Proteas and other members of the proteaceae family are making a big come back after many years of neglect, mostly due to poor landscape placement and design style.
There are so many new and fabulous species to choose from now that they lend themselves to many different landscape design applications.
Another member of the same group of plants is the lesser known, but just as stunning, Serruria florida ‘Blushing Bride’ and ‘Pretty n Pink’. These dainty long lasting flowers make for beautiful potted specimens and would compliment the cutest of cottage gardens, something you would previously not have thought a place for any Proteaceae species.
Some other new comers to the Nursery are the Mimetes ‘Crackerjack Red’. These are in full bloom at the moment, showcasing an unusual white fluffy bell shaped flower.
We have great supply of the Aulax ‘Bronze Haze’ that was a show stopper in the feature gardens at Melbourne Flower Show earlier this year.
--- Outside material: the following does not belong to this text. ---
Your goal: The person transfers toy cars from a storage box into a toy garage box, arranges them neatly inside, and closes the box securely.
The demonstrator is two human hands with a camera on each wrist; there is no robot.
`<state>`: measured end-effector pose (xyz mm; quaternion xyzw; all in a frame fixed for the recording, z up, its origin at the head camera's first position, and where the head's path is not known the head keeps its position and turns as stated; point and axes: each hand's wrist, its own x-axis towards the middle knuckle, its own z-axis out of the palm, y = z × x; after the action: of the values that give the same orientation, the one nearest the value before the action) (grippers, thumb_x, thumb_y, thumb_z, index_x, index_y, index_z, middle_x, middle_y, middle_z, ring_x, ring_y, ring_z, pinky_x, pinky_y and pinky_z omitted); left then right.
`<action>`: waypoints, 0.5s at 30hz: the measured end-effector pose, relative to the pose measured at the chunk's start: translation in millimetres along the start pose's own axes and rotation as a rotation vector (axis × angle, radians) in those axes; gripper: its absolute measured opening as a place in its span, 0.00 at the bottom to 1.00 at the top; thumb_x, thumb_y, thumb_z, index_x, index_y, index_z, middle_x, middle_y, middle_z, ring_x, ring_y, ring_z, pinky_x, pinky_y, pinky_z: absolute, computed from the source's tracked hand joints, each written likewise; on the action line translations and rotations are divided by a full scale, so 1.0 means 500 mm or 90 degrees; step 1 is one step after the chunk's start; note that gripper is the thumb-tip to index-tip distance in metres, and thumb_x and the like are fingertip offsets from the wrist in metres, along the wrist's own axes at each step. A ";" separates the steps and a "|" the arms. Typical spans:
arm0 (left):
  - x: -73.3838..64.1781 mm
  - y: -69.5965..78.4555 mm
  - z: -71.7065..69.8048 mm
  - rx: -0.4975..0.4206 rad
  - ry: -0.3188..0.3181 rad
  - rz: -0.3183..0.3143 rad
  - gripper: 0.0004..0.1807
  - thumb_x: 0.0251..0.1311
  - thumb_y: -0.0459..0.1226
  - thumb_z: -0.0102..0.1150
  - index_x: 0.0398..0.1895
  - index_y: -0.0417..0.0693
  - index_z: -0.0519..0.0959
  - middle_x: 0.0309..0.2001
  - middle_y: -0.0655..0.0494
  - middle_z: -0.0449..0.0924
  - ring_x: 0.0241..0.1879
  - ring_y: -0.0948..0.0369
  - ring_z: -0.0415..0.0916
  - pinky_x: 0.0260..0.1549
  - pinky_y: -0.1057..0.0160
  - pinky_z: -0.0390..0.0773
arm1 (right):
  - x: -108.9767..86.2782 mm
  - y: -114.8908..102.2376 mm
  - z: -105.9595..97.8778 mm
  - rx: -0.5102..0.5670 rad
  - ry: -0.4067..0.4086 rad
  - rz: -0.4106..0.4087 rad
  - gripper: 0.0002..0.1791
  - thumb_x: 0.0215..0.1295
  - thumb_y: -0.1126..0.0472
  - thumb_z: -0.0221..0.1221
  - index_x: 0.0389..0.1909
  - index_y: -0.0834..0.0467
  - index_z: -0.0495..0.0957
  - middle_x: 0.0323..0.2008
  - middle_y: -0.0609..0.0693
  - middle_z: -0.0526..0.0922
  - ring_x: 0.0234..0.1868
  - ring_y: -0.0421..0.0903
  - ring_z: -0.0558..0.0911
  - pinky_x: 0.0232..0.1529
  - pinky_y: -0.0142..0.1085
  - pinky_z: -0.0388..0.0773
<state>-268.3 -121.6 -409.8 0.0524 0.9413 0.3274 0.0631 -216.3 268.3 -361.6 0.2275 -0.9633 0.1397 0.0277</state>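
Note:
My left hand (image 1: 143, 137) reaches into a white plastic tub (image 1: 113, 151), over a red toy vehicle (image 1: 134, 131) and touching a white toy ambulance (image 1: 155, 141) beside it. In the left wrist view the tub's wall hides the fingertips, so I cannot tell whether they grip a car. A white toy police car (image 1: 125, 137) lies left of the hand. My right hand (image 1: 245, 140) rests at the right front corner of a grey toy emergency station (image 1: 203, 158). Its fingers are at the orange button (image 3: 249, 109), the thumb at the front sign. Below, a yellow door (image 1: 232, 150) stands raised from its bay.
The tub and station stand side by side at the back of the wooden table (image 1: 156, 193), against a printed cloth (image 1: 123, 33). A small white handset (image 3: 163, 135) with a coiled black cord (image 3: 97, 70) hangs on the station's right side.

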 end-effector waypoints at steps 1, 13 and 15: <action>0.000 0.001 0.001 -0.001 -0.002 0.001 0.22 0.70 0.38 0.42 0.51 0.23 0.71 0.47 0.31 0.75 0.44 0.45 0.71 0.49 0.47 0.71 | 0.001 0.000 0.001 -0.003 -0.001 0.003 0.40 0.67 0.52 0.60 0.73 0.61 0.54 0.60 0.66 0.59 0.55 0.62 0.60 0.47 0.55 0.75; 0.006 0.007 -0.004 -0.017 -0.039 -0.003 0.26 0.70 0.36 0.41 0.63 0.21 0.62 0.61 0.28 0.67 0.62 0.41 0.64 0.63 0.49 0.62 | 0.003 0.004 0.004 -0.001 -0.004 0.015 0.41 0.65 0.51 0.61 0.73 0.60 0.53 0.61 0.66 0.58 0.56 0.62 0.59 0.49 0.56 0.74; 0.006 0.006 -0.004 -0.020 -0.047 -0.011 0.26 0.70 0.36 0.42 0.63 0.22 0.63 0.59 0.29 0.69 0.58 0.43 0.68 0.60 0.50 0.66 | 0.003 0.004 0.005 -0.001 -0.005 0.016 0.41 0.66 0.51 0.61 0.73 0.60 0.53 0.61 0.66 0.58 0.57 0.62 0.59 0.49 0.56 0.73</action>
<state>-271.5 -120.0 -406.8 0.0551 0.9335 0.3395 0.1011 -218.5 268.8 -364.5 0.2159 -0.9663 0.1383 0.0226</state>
Protea ‘Little Prince’ in a range of different sizes and the larger stock is in full bud, just waiting to burst open and show off its large stately blooms.
Later to come once the warmer weather is upon us will be the Leucospermums and the iconic Waratahs.
Gardenworld recommend you follow these 6 easy steps for growing Proteas:
1- Full Sun: Most types will benefit from a warm North facing position with the expection being some Waratahs.
2- Low Water: After an initial 18 months or so of establishment, your proteas will require little watering, mostly light summer watering but little to no winter waterings.
3- Frost Tolerant: While needing slight protection while young, all varieties will tolerate light frosts down to -1, which is great for melbourne conditions.
4- Well Drained Soils: proteas need well drained Acidic soils to thrive. When planting in heavier soils, add a little gypsum to the soil and mound your planting area to create height and aid in drainage.
5- Low to No Fertilizer: When planting in the garden, Proteas would benefit from a once a year application of a slow release feed, however most wont mind going without. When grown in containers, use a Native potting mix and add a Native slow release once a year also.
6- Pruning: From a young age to keep a good shape, cut all flowers and prune to desired shape immediately after flowering.